-
Notifications
You must be signed in to change notification settings - Fork 137
Description
MeetingBank Corpus
A collection of transcribed city council meetings from 6 major U.S. cities, converted to ConvoKit format for conversational AI research and meeting summarization tasks. The data consists of 1,366 meetings with over 3,579 hours of video content, providing a rich dataset for studying political discourse, meeting dynamics, and automated summarization.
Attribution: Yebowen Hu, Tim Ganter, Hanieh Deilamsalehy, Franck Dernoncourt, Hassan Foroosh, Fei Liu, "MeetingBank: A Benchmark Dataset for Meeting Summarization," in Proceedings of the 61st Annual Meeting of the Association for Computational Linguistics (ACL), Toronto, Canada, July 2023, pp. 4512-4522. [Online]. Available: https://zenodo.org/records/7989108
Dataset details
Speaker-level information
Speakers in the dataset are participants in city council meetings, including council members, city officials, and public speakers. Each speaker is identified by a unique identifier that combines the meeting name with their speaker number (e.g., "SeattleCityCouncil_12142015_speaker_0").
Speaker metadata includes:
- city: The city where the meeting took place
- meeting_name: The specific meeting identifier
- utterance_count: Total number of utterances contributed by this speaker
Utterance-level information
For each utterance (speech segment), we provide:
- id: An identifier for the utterance (comprised of the meeting ID concatenated with its index in the meeting)
- conversation_id: An identifier for the meeting/conversation to which the utterance belongs
- reply_to: ID of the previous utterance in the conversation (None if it's the first utterance)

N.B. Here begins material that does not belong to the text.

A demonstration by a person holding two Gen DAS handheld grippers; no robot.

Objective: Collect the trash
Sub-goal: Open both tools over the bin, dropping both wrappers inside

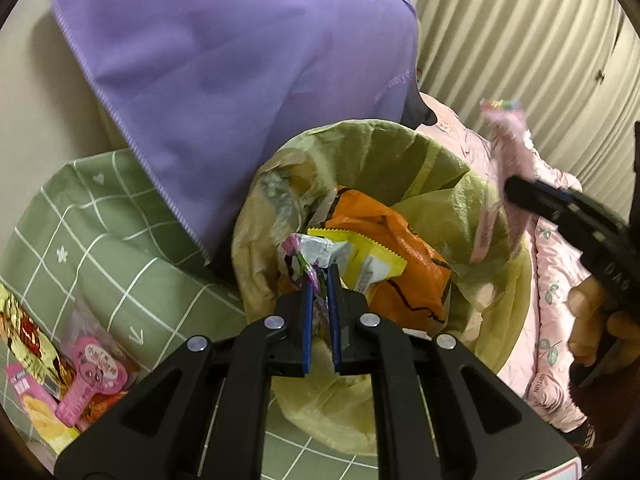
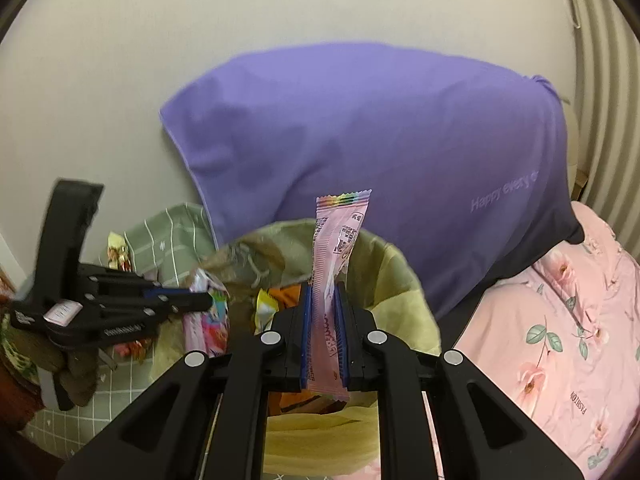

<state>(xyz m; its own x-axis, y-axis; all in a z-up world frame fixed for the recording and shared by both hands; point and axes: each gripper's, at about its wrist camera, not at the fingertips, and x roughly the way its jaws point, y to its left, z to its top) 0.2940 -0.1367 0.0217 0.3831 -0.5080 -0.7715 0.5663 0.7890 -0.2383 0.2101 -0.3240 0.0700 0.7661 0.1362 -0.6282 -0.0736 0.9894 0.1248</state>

- speaker: The speaker who delivered the utterance
- timestamp: Time offset of the utterance within the meeting (in microseconds)
- text: Transcribed textual content of the utterance
Utterance metadata:
- city: The city where the meeting took place
- meeting_name: The specific meeting identifier
- duration: Duration of the speech segment (in microseconds)
Conversational-level information
Each conversation represents a complete city council meeting. The conversation structure follows a linear progression where each utterance replies to the previous one, creating a chronological chain of the meeting proceedings. Conversations are organized by city and meeting date, with each meeting containing multiple agenda items and discussion segments.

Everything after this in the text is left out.